Instructions to follow:
Pull every line with "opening" from the data below and copy it.

### Materials provided

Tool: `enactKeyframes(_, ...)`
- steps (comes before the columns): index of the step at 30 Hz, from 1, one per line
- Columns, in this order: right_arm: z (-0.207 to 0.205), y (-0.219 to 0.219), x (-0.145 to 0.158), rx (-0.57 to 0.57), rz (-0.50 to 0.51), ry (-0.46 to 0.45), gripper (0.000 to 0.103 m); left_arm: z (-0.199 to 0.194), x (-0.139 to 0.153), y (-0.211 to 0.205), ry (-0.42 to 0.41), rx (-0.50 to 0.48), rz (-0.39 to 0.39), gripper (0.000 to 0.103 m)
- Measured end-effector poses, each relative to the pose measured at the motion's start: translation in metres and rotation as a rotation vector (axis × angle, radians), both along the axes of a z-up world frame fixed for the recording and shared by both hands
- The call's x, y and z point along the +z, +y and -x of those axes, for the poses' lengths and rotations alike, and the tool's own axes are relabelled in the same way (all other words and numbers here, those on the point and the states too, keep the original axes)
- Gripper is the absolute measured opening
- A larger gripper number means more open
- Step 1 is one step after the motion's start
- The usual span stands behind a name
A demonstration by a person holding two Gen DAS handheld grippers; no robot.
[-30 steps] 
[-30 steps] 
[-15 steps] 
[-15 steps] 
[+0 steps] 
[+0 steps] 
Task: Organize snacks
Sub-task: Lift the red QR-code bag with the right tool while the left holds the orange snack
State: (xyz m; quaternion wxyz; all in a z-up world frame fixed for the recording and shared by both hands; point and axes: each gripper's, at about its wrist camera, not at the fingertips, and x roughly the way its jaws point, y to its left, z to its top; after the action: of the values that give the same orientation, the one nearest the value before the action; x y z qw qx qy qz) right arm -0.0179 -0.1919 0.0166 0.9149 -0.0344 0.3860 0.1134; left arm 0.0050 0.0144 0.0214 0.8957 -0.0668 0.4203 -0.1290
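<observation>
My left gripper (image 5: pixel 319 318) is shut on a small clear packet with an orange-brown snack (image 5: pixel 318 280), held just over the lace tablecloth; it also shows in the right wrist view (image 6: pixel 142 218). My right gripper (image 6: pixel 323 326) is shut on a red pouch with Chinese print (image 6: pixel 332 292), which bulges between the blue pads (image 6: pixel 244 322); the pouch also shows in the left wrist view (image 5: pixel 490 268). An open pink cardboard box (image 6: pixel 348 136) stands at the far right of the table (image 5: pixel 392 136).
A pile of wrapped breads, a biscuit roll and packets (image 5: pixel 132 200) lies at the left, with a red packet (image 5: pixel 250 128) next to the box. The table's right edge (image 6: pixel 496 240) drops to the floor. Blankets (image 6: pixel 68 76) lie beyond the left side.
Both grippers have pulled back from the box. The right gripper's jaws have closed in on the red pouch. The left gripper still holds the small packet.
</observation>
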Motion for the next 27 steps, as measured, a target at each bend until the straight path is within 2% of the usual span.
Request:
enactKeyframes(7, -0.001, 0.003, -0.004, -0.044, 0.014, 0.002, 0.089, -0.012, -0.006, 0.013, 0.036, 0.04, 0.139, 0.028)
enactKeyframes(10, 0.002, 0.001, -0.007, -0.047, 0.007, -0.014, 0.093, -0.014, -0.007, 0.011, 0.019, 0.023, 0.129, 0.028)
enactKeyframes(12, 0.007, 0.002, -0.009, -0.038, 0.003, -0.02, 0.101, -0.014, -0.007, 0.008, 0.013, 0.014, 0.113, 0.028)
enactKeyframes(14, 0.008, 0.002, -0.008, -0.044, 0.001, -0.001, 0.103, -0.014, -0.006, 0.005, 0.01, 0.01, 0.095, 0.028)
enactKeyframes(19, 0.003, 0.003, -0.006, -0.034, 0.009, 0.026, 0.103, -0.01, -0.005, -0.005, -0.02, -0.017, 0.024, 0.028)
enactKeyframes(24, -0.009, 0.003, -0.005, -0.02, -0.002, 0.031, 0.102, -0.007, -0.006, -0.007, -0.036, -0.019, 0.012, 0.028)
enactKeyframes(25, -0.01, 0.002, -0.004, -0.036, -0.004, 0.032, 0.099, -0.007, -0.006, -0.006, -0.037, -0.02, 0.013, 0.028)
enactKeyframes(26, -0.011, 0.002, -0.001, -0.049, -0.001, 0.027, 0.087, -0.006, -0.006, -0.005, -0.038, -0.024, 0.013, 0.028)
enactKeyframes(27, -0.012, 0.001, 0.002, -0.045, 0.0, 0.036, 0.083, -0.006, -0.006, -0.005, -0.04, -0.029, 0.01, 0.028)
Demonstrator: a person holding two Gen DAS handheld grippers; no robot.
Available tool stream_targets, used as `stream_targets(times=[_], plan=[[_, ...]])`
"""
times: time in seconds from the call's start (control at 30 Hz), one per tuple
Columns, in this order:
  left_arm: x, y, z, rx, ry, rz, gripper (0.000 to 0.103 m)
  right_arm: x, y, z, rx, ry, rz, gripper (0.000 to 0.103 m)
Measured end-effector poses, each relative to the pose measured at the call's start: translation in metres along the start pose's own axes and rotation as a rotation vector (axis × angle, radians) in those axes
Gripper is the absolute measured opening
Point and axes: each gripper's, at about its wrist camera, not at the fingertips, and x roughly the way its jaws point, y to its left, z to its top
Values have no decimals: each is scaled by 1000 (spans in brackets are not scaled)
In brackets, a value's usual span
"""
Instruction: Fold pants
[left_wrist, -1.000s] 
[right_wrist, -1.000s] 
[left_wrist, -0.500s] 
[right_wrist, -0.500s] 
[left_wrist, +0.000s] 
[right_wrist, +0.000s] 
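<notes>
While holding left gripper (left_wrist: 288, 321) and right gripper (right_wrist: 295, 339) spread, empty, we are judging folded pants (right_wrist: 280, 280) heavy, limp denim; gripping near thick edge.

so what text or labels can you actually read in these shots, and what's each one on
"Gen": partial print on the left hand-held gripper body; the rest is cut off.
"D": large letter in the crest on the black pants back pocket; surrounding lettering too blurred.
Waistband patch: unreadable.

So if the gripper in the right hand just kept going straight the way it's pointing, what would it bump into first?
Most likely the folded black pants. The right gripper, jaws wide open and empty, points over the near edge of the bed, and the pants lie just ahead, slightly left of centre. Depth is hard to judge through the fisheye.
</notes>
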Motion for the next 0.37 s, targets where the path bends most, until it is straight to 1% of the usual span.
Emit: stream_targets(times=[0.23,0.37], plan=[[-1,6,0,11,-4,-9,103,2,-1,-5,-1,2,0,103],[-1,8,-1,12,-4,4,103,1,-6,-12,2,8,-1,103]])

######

Task answer:
- Gripper is the absolute measured opening
Gripper is the absolute measured opening

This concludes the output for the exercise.